Have you ever noticed that security is an industry driven in large parts by fads?

It’s true.  There are a few different types of fads out there.  First, there are technology fads.  If you’ve been in the industry for a while, you probably remember at least a few of them.  Remember the HIPS revolution? For a while there, everybody needed a HIPS solution and it was “be there or be square” on the HIPS.  I particularly liked it when people referred to both host based and network based IPS together (HIPS and NIPS)…  because that’s just hilarious.  Or you maybe remember when anti-spyware was its own product category (totally separate and distinct from AV of course)?  Or when “heuristic malware detection” was something everybody needed to have?  When file integrity monitoring, session authentication state maintenance (i.e. cookies and such), virtual taps, or some other technology “du jour” was what everybody really cared about?

There are also fads that aren’t about technology but instead target the practice of security.  For example, have you noticed how fired up everyone was about threat intelligence after Lockheed published their kill chain paper?  For a while there, there were mid-market companies – hamburger companies,  hotel chains, staffing services, and restaurants – investing significantly in sophisticated threat intelligence gathering and analysis capability.  For reals.  Another example of this phenomenon would be the three lines of defense that one encounters more and more often in the wild nowadays.  [In fairness I should probably note that the original source for that was FERMA/ECIIA guidance and not the IIA position paper that I linked to… but the IIA does a better job (I think) of explaining the concept – both motivation for and implications of.]

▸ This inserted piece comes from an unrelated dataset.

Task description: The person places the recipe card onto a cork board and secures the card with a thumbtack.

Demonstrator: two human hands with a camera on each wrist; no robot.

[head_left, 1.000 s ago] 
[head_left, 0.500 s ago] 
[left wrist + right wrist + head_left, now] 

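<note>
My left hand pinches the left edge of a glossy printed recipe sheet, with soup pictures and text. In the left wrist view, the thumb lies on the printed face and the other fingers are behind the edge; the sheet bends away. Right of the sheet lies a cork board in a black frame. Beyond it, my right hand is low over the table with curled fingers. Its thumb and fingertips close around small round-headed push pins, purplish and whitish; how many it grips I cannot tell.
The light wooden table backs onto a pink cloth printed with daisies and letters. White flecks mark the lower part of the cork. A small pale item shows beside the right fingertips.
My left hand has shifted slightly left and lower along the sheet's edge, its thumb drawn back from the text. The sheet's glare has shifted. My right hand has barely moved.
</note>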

Anyway, these fads can be useful — but they can also be dangerous.  With a technology fad, there’s a defined cycle: some new fad comes along, everybody and their brother jumps on the bandwagon until the technology permeates the collective security echo-chamber.  Then, in relatively short order, it gets sublimated — it gets folded into the status quo.  Don’t believe it?  Look at HIPS.  HIPS is still around – it’s just that it’s not front of mind because it’s embedded in a number of security products (and operating systems for that matter).  Anti-spyware same deal.  It’s still a “thing” — it’s just that we don’t need to run a separate instance of grep anti-malware to look for spyware but can instead do so inside of other software we already have.

The upside is that we’re cultivating a new capability or a different way of doing something.  But there’s a downside too.  Technology trends for example can stifle innovation because 1) everyone wants to view whatever is new through the lens of what’s “hot” and 2) it creates disinformation as marketing teams stretch to claim that their product is the hot new thing.  Likewise, broader trends like TI and three lines of defense can distract from the fundamentals.  Does a hamburger company really need a sophisticated threat analysis capability when they can’t patch or when they give administrator access to the point of sale system to associates at retail locations?  I’d argue there’s a priority issue if they know what Russian attackers are up to but they don’t know how to monitor their own associates.

So what’s the point?  I think it’s to be critical of fads.  If there’s a technology fad that everyone is talking about (cognitive springs to mind right now), it’s likely to wind up sublimated if you wait a few months.  So maybe it’s not the end of the world if you don’t sweat it too much right now.  If it’s a broader fad — one that asks you to think about security in a different way, that’s great too, but incorporate the lesson only to the extent it makes sense in your business.  For example, understanding adversary activity as part of a interruptable campaign as kill chain analysis does is awesome — but understand why you need that and act accordingly.  Underscoring the value of independent verification as the three lines of defense does is also a really great lesson – but only to the extent that you incorporate it into your goals, your business context, your practice.  When you’re just servicing the fad — doing something because it’s “hot” – chances are high you’re missing the point.